Als ich „Cut“ auspackte, schnitt ich beim Öffnen des Kartons versehentlich zweimal in die Leinwand. Eine Leinwand in der Größe 180 x 200 cm. Mein Entsetzen war groß – und der Schaden ging natürlich auf meine Kappe.
Anstatt das Werk zu entsorgen, reparierte ich es provisorisch mit selbstklebender Leinentuch.
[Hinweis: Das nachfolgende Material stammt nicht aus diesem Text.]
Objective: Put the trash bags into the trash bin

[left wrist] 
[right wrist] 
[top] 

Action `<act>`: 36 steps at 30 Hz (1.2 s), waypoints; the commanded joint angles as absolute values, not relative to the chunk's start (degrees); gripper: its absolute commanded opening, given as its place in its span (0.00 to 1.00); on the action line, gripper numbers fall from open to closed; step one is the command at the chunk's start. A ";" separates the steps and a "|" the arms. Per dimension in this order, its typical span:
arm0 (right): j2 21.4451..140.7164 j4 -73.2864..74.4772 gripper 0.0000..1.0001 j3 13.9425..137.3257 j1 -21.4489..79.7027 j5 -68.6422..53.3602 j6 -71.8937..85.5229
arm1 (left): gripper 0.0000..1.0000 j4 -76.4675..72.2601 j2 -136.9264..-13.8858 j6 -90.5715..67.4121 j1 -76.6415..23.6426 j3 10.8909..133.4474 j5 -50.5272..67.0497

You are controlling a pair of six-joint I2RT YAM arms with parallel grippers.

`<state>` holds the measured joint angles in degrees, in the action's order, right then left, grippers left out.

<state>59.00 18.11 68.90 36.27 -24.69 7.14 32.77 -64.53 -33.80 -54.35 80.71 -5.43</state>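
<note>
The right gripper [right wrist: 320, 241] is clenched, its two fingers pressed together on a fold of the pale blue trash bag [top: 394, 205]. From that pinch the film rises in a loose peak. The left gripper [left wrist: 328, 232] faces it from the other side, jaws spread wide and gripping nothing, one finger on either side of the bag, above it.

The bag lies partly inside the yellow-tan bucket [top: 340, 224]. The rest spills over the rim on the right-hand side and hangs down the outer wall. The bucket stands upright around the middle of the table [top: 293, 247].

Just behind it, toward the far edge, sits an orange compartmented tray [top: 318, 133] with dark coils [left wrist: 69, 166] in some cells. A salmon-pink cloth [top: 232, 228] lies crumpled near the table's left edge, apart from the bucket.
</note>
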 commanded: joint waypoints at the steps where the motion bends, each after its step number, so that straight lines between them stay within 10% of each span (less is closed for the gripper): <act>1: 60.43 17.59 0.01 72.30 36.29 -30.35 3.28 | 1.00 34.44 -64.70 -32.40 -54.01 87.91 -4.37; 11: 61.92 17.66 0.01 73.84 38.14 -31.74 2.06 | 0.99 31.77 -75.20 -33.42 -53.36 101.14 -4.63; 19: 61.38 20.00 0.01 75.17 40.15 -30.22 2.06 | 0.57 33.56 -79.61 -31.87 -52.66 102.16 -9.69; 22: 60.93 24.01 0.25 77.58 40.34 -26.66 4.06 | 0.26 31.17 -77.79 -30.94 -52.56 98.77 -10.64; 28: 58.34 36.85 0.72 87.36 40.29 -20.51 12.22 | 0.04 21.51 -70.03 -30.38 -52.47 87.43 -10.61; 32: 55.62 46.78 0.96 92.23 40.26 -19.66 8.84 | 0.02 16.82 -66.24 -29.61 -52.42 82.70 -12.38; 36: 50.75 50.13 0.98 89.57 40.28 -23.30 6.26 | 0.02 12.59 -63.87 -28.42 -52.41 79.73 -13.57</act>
Von da an diente es mir als „Probeleinwand“ – ein Ort zum Testen von Motiven und Farbkombinationen, bevor ich sie auf die eigentlichen Arbeiten übertrug.
Jahre später, besonders während der Corona-Zeit, fiel mein Blick immer wieder auf diese zerschnittene Leinwand, die längst fester Bestandteil meines Ateliers geworden war. Irgendwann spürte ich den Drang, daraus ein eigenständiges Kunstwerk zu machen – mit all seinen Narben, Brüchen und Übermalungen.
Die reparierten Stellen platzten immer wieder auf und ich habe sie dann mit Ölfarbe geklebt 🫣, Ob das jahrelang hält, weiß ich nicht. Jedenfalls wird das Bild nicht weiter verändert.
Verkaufen kann ich „Cut“ nicht, doch auf der Kunstmesse in Osnabrück sorgte es für großes Aufsehen. Viele Besucher:innen sagten, „Das ganze Leben ist darin zu sehen.“
Vielleicht liegt genau darin seine wahre Schönheit.